### Problem to solve
A faithful transcription of all the records is required.

*** Opening of Given information ***

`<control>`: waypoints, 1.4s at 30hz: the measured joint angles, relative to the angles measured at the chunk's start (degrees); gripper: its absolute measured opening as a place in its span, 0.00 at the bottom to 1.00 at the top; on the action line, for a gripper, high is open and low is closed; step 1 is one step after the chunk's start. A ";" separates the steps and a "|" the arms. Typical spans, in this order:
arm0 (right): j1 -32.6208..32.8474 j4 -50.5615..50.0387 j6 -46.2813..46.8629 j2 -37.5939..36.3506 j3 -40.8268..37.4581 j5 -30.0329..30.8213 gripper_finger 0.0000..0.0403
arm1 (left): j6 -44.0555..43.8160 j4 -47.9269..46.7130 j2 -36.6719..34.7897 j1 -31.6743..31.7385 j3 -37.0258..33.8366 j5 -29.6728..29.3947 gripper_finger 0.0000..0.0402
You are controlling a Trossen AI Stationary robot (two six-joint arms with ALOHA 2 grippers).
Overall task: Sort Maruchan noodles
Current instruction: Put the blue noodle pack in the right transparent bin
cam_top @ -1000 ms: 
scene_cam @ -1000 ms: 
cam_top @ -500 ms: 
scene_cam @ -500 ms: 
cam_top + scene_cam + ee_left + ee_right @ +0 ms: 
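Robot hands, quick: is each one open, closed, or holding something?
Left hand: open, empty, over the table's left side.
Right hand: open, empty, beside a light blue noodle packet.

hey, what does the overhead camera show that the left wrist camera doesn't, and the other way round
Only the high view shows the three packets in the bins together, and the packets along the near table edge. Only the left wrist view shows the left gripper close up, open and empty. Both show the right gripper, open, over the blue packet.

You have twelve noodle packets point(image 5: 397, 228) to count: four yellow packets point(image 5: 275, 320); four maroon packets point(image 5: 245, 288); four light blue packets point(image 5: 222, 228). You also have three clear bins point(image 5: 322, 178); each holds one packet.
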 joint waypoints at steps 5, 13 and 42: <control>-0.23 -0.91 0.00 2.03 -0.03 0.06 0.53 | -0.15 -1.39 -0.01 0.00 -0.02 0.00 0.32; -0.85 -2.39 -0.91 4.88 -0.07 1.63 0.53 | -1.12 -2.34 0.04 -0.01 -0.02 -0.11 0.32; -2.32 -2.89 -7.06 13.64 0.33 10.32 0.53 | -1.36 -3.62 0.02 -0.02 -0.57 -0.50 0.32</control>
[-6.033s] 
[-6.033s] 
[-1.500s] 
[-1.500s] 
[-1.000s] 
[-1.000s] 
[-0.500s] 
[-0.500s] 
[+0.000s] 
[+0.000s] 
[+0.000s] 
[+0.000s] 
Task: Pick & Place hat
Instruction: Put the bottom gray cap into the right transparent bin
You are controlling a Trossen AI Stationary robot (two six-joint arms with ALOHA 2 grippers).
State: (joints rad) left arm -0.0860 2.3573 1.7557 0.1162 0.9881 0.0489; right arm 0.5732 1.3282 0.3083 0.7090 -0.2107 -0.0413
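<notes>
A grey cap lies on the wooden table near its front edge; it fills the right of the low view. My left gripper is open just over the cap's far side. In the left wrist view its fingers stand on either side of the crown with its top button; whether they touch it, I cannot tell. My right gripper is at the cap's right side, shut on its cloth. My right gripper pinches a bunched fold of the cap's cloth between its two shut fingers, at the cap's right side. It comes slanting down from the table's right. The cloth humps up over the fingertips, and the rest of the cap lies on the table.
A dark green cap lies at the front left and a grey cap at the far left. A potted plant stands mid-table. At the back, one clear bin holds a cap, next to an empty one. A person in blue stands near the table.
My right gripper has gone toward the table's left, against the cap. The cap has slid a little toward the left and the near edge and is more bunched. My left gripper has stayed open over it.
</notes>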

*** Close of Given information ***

### Task solution
`<control>`: waypoints, 1.4s at 30hz: the measured joint angles, relative to the angles measured at the chunk's start (degrees); gripper: its absolute measured opening as a place in its span, 0.00 at the bottom to 1.00 at the top; on the action line, for a gripper, high is open and low is closed; step 1 is one step after the chunk's start. A ";" separates the steps and a "|" the arms. Typical spans, in this order:
arm0 (right): j1 -32.6208..32.8474 j4 -50.5615..50.0387 j6 -46.2813..46.8629 j2 -37.5939..36.3506 j3 -40.8268..37.4581 j5 -30.0329..30.8213 gripper_finger 0.0000..0.0403
arm1 (left): j6 -44.0555..43.8160 j4 -47.9269..46.7130 j2 -36.6719..34.7897 j1 -31.6743..31.7385 j3 -37.0258..33.8366 j5 -29.6728..29.3947 gripper_finger 0.0000..0.0402
You are controlling a Trossen AI Stationary robot (two six-joint arms with ALOHA 2 grippers).
Overall task: Sort Maruchan noodles
Current instruction: Put the blue noodle pack in the right transparent bin
cam_top @ -1000 ms: 
scene_cam @ -1000 ms: 
cam_top @ -500 ms: 
scene_cam @ -500 ms: 
cam_top + scene_cam + ee_left + ee_right @ +0 ms: 
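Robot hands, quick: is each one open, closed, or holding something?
Left hand: open, empty, over the table's left side.
Right hand: open, empty, beside a light blue noodle packet.

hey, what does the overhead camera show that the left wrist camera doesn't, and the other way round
Only the high view shows the three packets in the bins together, and the packets along the near table edge. Only the left wrist view shows the left gripper close up, open and empty. Both show the right gripper, open, over the blue packet.

You have twelve noodle packets point(image 5: 397, 228) to count: four yellow packets point(image 5: 275, 320); four maroon packets point(image 5: 245, 288); four light blue packets point(image 5: 222, 228). You also have three clear bins point(image 5: 322, 178); each holds one packet.
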 joint waypoints at steps 5, 13 and 42: <control>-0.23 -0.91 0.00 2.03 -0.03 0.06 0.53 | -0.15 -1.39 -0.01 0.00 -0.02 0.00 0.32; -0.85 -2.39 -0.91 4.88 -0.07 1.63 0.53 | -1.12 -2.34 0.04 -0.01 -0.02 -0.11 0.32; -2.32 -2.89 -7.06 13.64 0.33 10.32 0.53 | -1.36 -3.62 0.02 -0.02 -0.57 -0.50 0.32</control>
[-6.033s] 
[-6.033s] 
[-1.500s] 
[-1.500s] 
[-1.000s] 
[-1.000s] 
[-0.500s] 
[-0.500s] 
[+0.000s] 
[+0.000s] 
[+0.000s] 
[+0.000s] 
Task: Pick & Place hat
Instruction: Put the bottom gray cap into the right transparent bin
You are controlling a Trossen AI Stationary robot (two six-joint arms with ALOHA 2 grippers).
State: (joints rad) left arm -0.0860 2.3573 1.7557 0.1162 0.9881 0.0489; right arm 0.5732 1.3282 0.3083 0.7090 -0.2107 -0.0413
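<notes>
A grey cap lies on the wooden table near its front edge; it fills the right of the low view. My left gripper is open just over the cap's far side. In the left wrist view its fingers stand on either side of the crown with its top button; whether they touch it, I cannot tell. My right gripper is at the cap's right side, shut on its cloth. My right gripper pinches a bunched fold of the cap's cloth between its two shut fingers, at the cap's right side. It comes slanting down from the table's right. The cloth humps up over the fingertips, and the rest of the cap lies on the table.
A dark green cap lies at the front left and a grey cap at the far left. A potted plant stands mid-table. At the back, one clear bin holds a cap, next to an empty one. A person in blue stands near the table.
My right gripper has gone toward the table's left, against the cap. The cap has slid a little toward the left and the near edge and is more bunched. My left gripper has stayed open over it.
</notes>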

No more output will be added to the exercise.